No. 6 7
No. 6 is ultimately more about emotions and human behaviour than plot.
“I never knew it would actually taste the same as apple juice!”
Inukashi gets information about Safu’s location, leading Shion and Nezumi to infiltrate the facility. Youming and Karan investigate No. 6.
How did Shion learn how to bake pie? Where does he have the time to learn such a thing? Assuming that he didn’t have time to learn how to bake pie when he was busy studying ecology, he must have learned how to bake pie after he and Karan moved to a middle-class home, by which time he was busy doing his job, presumably to earn money. If so, why didn’t he just work harder to earn more money to live in a high-class home? That said, if No. 6 is so cool and awesome and good, why isn’t it communist? Actually, is it communist? It’s entirely possible that it is, but if it was, bakeries would be rather pointless, and didn’t we see Youming pay Karan when he bought that muffin in Episode 2? Man, maybe No. 6 is a capitalist ‘utopia’ and No. 7 is the communist one.
It makes complete sense that No. 6 would be an entire experiment. People would then be taken out of it, randomly – not only dissenters, but also regular people, who would be studied by government official scientists to prove the effects of utopic communism on people or something. In the future, this isn’t unlikely – maybe it’s 2601 already, and the people who live in No. 6 are low-class humans who don’t live in space. Either that, or volunteers for the project who brought their children up specifically without telling them that it was all an experiment. Though, I wonder why the heck they’d release those bees if it’s an experiment – maybe they’ve collected all the data about a peaceful city, and now want to learn more about mob psychology in a panicked state?
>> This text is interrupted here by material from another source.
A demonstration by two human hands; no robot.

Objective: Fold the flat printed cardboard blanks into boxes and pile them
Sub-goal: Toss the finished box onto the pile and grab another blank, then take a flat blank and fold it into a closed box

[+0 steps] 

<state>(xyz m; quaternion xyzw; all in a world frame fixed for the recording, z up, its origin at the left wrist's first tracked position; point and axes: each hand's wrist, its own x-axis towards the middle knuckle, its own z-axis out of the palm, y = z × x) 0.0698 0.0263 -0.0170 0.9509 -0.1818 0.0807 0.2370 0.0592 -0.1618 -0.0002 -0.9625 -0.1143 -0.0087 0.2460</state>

In a completely different topic, Inukashi. Why do her dogs even obey Inukashi? Since they were all raised by the same parents, and Inukashi even admits that one of them was her uncle, why do they listen to what she says and not have her listen to what they say? Inukashi definitely would’ve learned to speak dog as a child – yet, her Japanese is impeccable. Shouldn’t her vocal chords be foreign to human sounds if she had no human contact as a child? The only thing she would know how to speak is dog. Yet, instead of delving into this interesting character’s interesting past, No. 6 almost completely avoids the topic…
Almost completely because no doubt, her past will come back in a later episode. She’s irrationally afraid of death, so afraid that she was unabashedly hypocritical last episode – a flaw that Nezumi spotted and capitalized on. Perhaps Inukashi was physically tortured as a child, causing her to experience first-hand the horror of a painful death?
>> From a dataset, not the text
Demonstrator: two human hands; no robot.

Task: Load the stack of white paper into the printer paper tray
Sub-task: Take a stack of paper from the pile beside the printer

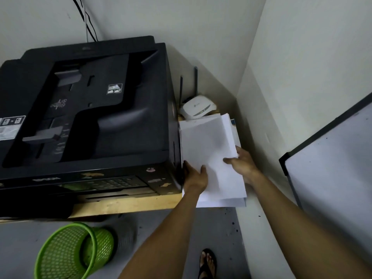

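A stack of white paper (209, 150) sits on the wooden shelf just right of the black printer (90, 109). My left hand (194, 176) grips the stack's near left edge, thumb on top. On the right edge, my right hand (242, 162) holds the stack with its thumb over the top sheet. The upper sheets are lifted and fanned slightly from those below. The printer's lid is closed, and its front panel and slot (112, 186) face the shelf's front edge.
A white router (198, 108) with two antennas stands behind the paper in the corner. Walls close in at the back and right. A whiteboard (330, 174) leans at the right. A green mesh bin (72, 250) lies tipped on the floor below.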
As I said, No. 6 is ultimately about being human – and No. 6 completely understands the frailty, the senselessness, the contradictions of human life.
A few questions and comments about No. 6:
The animation is very fluid in this episode, especially at the beginning with the dogs. Yet, they still reuse the same backgrounds… this just shows how much time and effort must have been poured (The past tense of bore is borne, and so I always thought the past tense of pour was porn… what a shock) into making those images – and the images are just spectacular. If only they used them for something other than screen changes…
How did the security officer know that her name was Safu if she wasn’t even in the database? What’s her last name, anyways – or do people not even have last names in No. 6?
How did Inukashi get the information from inside No. 6? I mean, isn’t there a huge, literal wall separating No. 6 from the West District? It seemed like the information took mere days to collect, but it must have taken weeks, even months… right?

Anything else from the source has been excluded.